Al día siguiente, la situación empeoró: amaneció con un tiempo infecto, de lluvia gélida casi invernal. A pesar de lo cual con una perseverancia sólo incentivada por «el que dirían si me vuelvo atrás», decidí tomar el tren para llegar a Jönköping, donde me alojé en el albergue de la juventud, a orillas del inmenso lago Vättern, que por amplios segmentos de ríos y canales comunica Estocolmo con el puerto atlántico de Gotemburgo. Disfruté del paisaje, del lago sobre el cual se extendía una densa bruma que le daba un aire misterioso...

El mal tiempo arreció de tal manera que, ya sin pensarlo más y quizá con la nostalgia de Copenhague, decidí tomar el tren que llevaba directamente a la capital danesa y me fui al gran albergue de la juventud, el del pan y la leche gratis. Reencontré a las amistades recién hechas, con las que pasé nuevamente dos días de holganza, excursiones, bailes de verano, hasta iniciar mi retorno a Alemania.

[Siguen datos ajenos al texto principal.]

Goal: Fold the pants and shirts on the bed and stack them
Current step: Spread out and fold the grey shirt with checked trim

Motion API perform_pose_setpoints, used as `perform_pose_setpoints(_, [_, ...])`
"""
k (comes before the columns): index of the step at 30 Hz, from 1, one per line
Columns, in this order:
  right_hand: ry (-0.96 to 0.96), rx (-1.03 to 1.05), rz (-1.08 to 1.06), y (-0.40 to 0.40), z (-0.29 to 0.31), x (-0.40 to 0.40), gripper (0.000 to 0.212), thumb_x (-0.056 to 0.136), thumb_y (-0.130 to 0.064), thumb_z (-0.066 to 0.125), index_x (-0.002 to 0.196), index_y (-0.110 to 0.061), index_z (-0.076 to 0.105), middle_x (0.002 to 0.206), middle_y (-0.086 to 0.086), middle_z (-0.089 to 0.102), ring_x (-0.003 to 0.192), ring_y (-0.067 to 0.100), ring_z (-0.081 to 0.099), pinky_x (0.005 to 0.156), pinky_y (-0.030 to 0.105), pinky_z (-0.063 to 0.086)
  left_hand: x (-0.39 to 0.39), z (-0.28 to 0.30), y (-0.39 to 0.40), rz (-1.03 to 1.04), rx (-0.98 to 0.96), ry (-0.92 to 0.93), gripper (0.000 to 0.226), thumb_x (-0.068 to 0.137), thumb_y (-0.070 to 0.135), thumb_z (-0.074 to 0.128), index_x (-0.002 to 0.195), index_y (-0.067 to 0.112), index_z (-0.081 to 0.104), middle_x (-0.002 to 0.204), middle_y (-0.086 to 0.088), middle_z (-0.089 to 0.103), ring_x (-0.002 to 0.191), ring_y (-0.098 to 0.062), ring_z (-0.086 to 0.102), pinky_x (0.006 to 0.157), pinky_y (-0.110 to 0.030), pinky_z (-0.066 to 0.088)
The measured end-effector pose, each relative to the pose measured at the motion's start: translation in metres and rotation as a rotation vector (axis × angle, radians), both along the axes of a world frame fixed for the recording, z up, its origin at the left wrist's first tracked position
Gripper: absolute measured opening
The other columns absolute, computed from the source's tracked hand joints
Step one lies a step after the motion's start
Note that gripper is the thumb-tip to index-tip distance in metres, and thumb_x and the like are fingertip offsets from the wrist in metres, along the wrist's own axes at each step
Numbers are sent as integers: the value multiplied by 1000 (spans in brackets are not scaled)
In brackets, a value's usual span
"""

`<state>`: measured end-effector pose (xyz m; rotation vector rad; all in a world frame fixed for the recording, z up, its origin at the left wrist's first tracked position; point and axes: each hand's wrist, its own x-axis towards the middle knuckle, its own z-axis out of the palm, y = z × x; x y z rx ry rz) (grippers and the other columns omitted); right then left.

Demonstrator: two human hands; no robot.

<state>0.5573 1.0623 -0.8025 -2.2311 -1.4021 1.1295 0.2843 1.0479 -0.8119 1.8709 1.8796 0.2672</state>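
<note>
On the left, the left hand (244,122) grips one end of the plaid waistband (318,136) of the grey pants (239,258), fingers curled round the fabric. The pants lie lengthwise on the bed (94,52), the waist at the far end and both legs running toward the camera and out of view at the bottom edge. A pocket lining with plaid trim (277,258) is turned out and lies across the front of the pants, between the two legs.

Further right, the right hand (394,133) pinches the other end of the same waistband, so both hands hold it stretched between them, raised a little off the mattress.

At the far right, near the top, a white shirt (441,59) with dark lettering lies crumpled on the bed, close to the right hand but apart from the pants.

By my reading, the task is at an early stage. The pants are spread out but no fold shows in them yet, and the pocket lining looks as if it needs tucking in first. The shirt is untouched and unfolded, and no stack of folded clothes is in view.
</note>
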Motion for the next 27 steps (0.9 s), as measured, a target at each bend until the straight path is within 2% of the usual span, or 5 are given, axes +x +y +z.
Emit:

El viaje a través de Dinamarca fue placentero, con un tiempo veraniego y risueño, y por ello resultó espléndido poder combinar los pequeños tramos de autoestop con visitas a las poblaciones de las islas de Seeland primero y de Fionia después. Un recorrido en el que disfruté especialmente en Odense, la villa natal de Hans Christian Andersen.

Aquel día escribí unos versos, de los no demasiados que he hecho en mi vida:


Fionia,

Verde jardín

de Dinamarca...


Luego, repasando el libro de Pío Baroja El gran torbellino del mundo, en su capítulo VI, está lo que debió de ser la verdadera fuente de mi inspiración:


¡Fionia! ¡Fionia! Isla fértil

sin altares. Verdor de prados.

Jardín de Dinamarca.


Feliz y contento, desde Fionia, crucé a tierra firme, a la península de Jutlandia, donde viajé con la amable familia danesa de Kolding, a lo que ya me he referido, en evocaciones barojianas sobre la división del marqués de la Romana en Dinamarca en 1802.